This time, however, we will compare its operation in two different capacitor-charging modes, traditional RC and constant-current.
In this circuit, the bottom light-emitting diode (LED) will be on when the output is high, and the top LED will be on when the output is low. If the 555 oscillation frequency is low, you may see this as the LEDs turning on and off. If the frequency is high, this can be seen in the relative brightness of the two LEDs; one will be much brighter than the other because it is on for a longer period of time during each cycle.
The voltage rating on the 470 µF capacitor is not critical so long as it generously exceeds the maximum power supply voltage. In this particular circuit, the maximum voltage is 12 V. Be sure you connect this capacitor in the circuit properly, respecting polarity.
Step 1: Build the circuit illustrated in the schematic diagram of Figure 1 and shown implemented on a breadboard in Figure 2.
Step 2: Connect test point #1 (TP1) to test point #3 (TP3) using a jumper wire.
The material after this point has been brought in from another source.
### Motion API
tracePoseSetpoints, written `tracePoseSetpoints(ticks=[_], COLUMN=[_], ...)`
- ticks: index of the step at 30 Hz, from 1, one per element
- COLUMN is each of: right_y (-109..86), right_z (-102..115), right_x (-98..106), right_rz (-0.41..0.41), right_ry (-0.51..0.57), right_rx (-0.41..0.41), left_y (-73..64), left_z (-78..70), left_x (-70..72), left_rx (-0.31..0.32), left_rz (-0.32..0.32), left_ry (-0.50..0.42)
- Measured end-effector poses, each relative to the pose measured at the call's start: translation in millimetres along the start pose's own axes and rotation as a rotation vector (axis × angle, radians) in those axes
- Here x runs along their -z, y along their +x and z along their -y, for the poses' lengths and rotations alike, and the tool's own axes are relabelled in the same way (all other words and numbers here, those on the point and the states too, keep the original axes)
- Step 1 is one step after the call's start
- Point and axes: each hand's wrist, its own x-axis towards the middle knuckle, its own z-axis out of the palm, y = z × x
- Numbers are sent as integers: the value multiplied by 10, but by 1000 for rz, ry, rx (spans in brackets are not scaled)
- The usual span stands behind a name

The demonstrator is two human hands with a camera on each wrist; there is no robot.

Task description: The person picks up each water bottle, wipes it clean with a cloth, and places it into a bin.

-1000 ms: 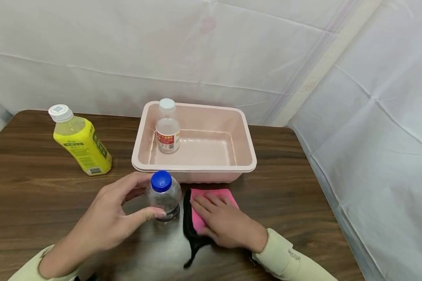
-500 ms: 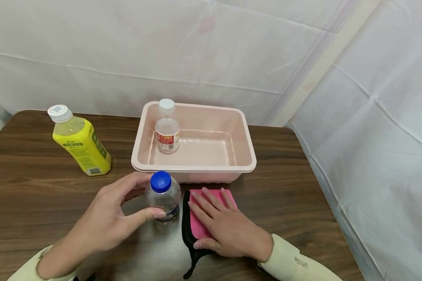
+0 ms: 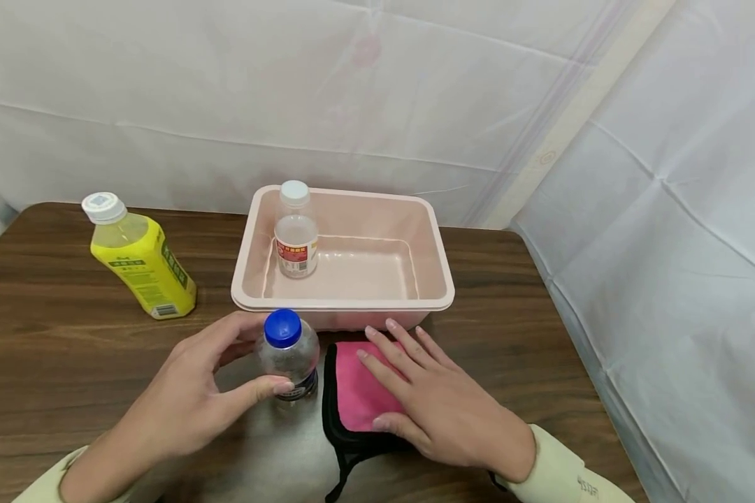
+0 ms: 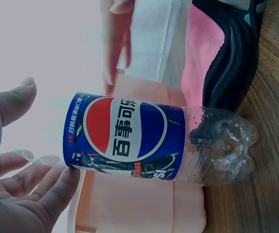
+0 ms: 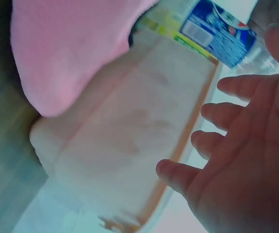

This allows the capacitor to charge through a 47 kΩ resistor. When the capacitor has reached 2/3 supply voltage, the 555 timer switches to discharge mode and discharges the capacitor to a level of 1/3 supply voltage almost immediately. The charging cycle begins again at this point.
Step 3: Measure the voltage directly across the capacitor with a voltmeter (a digital voltmeter is preferred), and note the rate of capacitor charging over time. It should rise quickly at first, then taper off as it builds up to 2/3 supply voltage, just as you would expect from an RC charging circuit, as illustrated at the top of Figure 3.
Step 4: Remove the jumper wire from TP3, and re-connect it to TP2. This allows the capacitor to be charged through the controlled-current leg of a current mirror circuit formed by the two PNP transistors.
Step 5: Measure voltage directly across the capacitor again, noting the difference in charging rate over time as compared to the last circuit configuration. By connecting TP1 to TP2, the capacitor receives a nearly constant charging current. Constant capacitor charging current yields a voltage curve that is linear, as described by the equation: i = C(dV/dt).
If the capacitor current is constant, so will its rate-of-change of voltage over time. The result is a ramp waveform, as illustrated at the bottom of Figure 3.
Step 6: Measure the capacitor’s charging current directly by substituting an ammeter with the jumper wire. The ammeter will need to be set to measure a current in the range of hundreds of microamps (tenths of a milliamp). Connected between TP1 and TP3, you should see a current that starts at a relatively high value at the beginning of the charging cycle and tapers off toward the end. Connected between TP1 and TP2, however, the current will be much more stable.
Step 7: It is an interesting experiment at this point to change the temperature of either current mirror transistor by touching it with your finger. As the transistor warms, it will conduct more collector current for the same base-emitter voltage. If the controlling transistor (the one connected to the 100 kΩ resistor) is touched, the current decreases.If the controlled transistor is touched, the current increases. For the most stable current mirror operation, the two transistors should be cemented together so that their temperatures never differ substantially.
Step 8: This circuit works just as well at high frequencies as it does at low frequencies. Replace the 470 µF capacitor with a 0.1 µF capacitor, and use an audio detector or oscilloscope to sense the voltage waveform at the 555’s output terminal. The detector should produce an audio tone that is easy to hear.
Step 9: The capacitor’s voltage will now change much too fast to view with a voltmeter in the DC mode, but we can still measure capacitor current with an ammeter. With the ammeter connected between TP1 and TP3 (RC mode), measure both DC microamps and AC microamps. Record these current figures.
Step 10: Now, connect the ammeter between TP1 and TP2 (constant-current mode). Measure both DC microamps and AC microamps, noting any differences in current readings between this circuit configuration and the last one. Measuring AC current in addition to DC current is an easy way to determine which circuit configuration gives the most stable charging current.
If the current mirror circuit were perfect—the capacitor charging current absolutely constant—there would be zero AC current measured by the meter.